Rode a real Motorcycle
The other day I left the Bay and headed up to Tahoe. Only here very briefly, but I had begged and pleaded with John to let me try out his motorcycle, and eventually he agreed. Yes, I’ve ridden a motorcycle before, in the safety class… but you never get out of third gear, and you are limited to a few hundred feet run at the max. I’ve really wanted to give a real bike a try, more specifically, ride on real roads for more than a few minutes at a time. So, today I got my chance.
His bike is an 800cc, which is a lot more powerful than the 250cc’rs we rode in class. That is no big deal, as being up in altitude some power is lost. The biggest difference I noticed was how much heavier the bike was. The safety class bike could really be thrown around from side to side quickly, John’s took a bit more work. It is not a major deal, but being new to bikes and all, it was one of the first things I noticed.
I started out my ride just going through a small area of the local residential roads, getting a hang of the bike. I wanted to get a feel for things before I wandered off too far, especially if I was unsure of myself. The only thing I have to say, windy, hilly roads are not the easiest places to learn how to ride on. The one thing I should have practiced a bit before I “ventured off” onto real roads, was stops and starts. Again, the heavier bike was a bit slower to stop (can’t do a “Flintstones stop” like you can the 250cc). More importantly, his clutch is very loose and rather touchy (fully disengaged at 4.5, fully engaged at 5). The first time I came to a stop sign was on a hill, which made for a tricky launch. I’ve driven manuals enough to do it, but I rev’d the engine a lot more than I needed to do.
I spent a good amount of time (at least 30 minutes) wandering about residential roads. For a good portion of it, I was practicing the basics and things I had learned. Luckily, it was a very quiet day so there weren’t a lot of cars on the roads. This was very nice because the first few times cars drove past me, I flinched away from them. I’ve never been scared of driving before, but a car gives you “immunity”. On a bike, knowing that it is just you, and two wheels protecting you from other idiots gives the world a very different view. I did make sure to practice swerves a good bit. Also, I spent a good deal of time doing “cones” down the road because A) It is damn fun and B) It is damn fun. Oh, and it gave me a better feel for getting the bike from one side to another for turns.
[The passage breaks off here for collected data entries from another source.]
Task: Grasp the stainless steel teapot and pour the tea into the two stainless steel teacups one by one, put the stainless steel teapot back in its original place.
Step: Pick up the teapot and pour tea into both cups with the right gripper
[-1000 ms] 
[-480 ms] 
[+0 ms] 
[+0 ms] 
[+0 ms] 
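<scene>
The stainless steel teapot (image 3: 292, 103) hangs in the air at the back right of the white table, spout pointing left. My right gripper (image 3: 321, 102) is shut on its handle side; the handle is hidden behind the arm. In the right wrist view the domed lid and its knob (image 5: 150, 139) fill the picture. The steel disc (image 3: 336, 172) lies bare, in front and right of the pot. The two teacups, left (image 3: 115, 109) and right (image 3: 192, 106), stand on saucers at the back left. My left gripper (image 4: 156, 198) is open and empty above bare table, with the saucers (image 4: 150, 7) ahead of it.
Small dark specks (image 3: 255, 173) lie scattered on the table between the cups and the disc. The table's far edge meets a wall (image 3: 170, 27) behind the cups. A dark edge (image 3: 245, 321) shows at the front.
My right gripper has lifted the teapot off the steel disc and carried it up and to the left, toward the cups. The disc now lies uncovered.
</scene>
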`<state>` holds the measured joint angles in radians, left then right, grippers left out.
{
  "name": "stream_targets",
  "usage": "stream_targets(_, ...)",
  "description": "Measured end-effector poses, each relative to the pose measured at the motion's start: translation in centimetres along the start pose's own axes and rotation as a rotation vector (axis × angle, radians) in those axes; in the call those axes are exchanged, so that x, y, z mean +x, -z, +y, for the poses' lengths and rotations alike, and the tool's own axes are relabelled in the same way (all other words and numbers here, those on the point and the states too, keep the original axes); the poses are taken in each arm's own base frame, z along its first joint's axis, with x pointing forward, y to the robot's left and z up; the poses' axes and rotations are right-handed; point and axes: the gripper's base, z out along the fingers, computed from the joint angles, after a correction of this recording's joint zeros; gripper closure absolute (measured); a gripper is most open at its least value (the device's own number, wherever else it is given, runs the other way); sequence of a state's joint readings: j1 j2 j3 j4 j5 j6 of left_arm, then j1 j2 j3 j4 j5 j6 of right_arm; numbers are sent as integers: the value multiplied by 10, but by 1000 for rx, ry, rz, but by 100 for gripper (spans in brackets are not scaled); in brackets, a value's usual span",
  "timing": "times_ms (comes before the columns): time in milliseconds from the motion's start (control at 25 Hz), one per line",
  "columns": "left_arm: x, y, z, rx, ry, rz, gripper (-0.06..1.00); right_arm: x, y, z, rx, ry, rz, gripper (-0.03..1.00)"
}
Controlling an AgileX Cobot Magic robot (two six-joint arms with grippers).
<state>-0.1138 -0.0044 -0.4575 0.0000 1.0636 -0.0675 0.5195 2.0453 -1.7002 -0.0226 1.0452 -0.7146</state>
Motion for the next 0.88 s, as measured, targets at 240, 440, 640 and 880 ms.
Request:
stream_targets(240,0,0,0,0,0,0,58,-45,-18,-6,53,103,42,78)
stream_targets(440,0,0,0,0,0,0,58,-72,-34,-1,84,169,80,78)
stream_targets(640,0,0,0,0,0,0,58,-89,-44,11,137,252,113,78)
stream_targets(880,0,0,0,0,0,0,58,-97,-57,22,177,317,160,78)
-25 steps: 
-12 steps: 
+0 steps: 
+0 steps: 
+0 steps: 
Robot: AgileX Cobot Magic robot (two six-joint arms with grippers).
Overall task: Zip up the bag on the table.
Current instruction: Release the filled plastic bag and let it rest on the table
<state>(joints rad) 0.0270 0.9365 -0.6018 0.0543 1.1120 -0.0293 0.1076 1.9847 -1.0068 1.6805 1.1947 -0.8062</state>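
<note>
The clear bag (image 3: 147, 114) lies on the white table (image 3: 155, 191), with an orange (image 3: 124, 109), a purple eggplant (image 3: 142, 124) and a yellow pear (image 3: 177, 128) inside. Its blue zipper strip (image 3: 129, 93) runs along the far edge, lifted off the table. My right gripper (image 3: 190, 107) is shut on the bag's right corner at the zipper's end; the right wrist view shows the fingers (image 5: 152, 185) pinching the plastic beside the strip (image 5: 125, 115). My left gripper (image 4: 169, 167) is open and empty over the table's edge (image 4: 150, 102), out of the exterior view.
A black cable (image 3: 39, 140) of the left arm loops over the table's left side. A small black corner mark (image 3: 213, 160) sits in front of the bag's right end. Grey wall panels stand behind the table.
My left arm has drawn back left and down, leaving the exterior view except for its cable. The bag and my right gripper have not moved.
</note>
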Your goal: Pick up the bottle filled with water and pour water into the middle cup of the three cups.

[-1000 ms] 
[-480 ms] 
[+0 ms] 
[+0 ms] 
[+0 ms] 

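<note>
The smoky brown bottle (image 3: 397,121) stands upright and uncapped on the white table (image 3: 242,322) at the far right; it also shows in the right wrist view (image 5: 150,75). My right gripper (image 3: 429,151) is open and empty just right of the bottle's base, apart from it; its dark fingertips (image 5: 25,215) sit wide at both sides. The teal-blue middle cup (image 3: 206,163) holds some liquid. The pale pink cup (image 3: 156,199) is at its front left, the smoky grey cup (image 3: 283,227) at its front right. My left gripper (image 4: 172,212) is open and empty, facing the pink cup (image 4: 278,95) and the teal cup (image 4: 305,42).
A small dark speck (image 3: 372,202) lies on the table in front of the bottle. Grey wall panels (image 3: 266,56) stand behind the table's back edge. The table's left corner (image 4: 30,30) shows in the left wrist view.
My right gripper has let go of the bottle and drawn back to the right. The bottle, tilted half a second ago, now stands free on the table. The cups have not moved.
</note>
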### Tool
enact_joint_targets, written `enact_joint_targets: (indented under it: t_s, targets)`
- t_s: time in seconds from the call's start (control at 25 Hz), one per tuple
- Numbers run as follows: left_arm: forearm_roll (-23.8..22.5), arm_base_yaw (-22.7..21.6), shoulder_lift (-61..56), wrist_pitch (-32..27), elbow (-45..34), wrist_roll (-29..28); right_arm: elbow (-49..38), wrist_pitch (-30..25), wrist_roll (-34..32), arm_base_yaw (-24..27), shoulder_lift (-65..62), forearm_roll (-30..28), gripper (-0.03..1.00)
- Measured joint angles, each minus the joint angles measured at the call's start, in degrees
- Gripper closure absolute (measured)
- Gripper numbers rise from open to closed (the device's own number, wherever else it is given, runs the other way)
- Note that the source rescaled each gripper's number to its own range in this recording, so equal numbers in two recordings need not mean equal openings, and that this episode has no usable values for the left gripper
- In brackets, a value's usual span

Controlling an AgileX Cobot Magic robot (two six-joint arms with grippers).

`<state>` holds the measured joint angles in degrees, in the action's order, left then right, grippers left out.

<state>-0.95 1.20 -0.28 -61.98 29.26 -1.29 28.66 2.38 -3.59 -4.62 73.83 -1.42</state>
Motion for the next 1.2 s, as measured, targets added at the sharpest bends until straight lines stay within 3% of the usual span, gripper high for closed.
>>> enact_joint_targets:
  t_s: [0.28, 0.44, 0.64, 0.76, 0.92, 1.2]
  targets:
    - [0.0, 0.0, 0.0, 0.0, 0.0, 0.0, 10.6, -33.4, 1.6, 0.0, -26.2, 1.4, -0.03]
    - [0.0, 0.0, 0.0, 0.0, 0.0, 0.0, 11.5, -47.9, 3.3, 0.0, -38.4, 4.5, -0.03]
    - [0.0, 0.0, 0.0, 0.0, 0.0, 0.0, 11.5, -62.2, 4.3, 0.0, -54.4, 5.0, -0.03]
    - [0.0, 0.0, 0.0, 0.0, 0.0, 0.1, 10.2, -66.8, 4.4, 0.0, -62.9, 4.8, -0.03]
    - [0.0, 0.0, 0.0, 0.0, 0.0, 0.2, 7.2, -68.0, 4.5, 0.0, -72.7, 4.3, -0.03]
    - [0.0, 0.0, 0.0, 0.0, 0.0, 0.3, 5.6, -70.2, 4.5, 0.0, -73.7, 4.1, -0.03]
After much piddling around, I ventured onto the local highway. Luckily for me traffic was light my direction, so for most of my jaunt, there was no one behind or in front of me. This was much more pleasant as I was busy worrying about what I was doing and the last thing I needed was idiots tailgating me to add to my ordeal. Of course in the last few minutes of the trip “up” someone did start tailgating me… Fantastic. I got to the top of the hill, turned around and came back down. In the end it really was no big deal. I returned back to HQ no worse for wear.
The one thing I do have to mention is that my riding instructor at the safety class told us numerous times:
If you aren’t scraping the pegs, you can lean more
Well, to be honest, in my “cone” swerves, I did scrape one peg. I was EXTREMELY surprised. I didn’t think I was leaning that much. Hell, when the instructor told me that I thought “I’ll never do that”. Ha, first ride and that is already out the window. Additionally, I scraped the OTHER peg making a U-Turn in a Cul-De-Sac. Since that was done a little slower, and it was the second time, it was less startling. The one thing that I do like is knowing that I’m getting the hang of making the really tight turns without the urge to put my foot down. Then again, there was a lot less pressure this time around.
So am I getting a bike? Maybe. It is still a toy for me, one that I would like to have, but one that I really can’t afford right now. Ok, I could afford it, but that would cut into my electronic toy fund.